# [Task requirements]
Look through the lines below and extract any with the word "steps".

╭─ Task material

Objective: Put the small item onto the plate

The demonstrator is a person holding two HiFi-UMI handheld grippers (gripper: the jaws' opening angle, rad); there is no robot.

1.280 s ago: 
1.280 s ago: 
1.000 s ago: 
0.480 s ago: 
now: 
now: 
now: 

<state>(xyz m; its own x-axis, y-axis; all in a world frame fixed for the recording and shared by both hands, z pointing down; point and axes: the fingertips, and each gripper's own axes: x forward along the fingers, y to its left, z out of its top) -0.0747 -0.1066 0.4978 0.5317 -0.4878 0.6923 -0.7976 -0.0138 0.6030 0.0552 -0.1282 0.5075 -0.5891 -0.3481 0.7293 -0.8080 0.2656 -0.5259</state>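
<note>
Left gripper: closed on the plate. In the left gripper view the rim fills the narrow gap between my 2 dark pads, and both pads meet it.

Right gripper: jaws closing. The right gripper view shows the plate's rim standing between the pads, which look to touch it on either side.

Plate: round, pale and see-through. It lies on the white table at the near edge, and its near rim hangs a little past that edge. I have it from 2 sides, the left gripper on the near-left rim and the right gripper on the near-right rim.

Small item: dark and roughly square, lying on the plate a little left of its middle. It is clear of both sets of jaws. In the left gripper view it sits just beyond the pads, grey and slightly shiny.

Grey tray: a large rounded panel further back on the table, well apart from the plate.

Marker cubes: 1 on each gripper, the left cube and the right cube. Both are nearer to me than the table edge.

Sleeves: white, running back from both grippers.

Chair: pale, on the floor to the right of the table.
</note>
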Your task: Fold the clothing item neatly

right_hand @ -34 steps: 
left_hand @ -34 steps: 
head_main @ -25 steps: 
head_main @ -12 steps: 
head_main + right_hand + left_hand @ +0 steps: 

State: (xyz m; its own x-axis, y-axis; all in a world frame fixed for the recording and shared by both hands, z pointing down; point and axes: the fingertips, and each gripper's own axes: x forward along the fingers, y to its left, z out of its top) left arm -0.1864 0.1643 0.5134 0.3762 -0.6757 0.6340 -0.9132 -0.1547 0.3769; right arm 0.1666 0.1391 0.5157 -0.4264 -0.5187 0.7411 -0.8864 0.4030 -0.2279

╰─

# [Solution for this exercise]
right_hand @ -34 steps: 
left_hand @ -34 steps: 
head_main @ -25 steps: 
head_main @ -12 steps: 
head_main + right_hand + left_hand @ +0 steps: 

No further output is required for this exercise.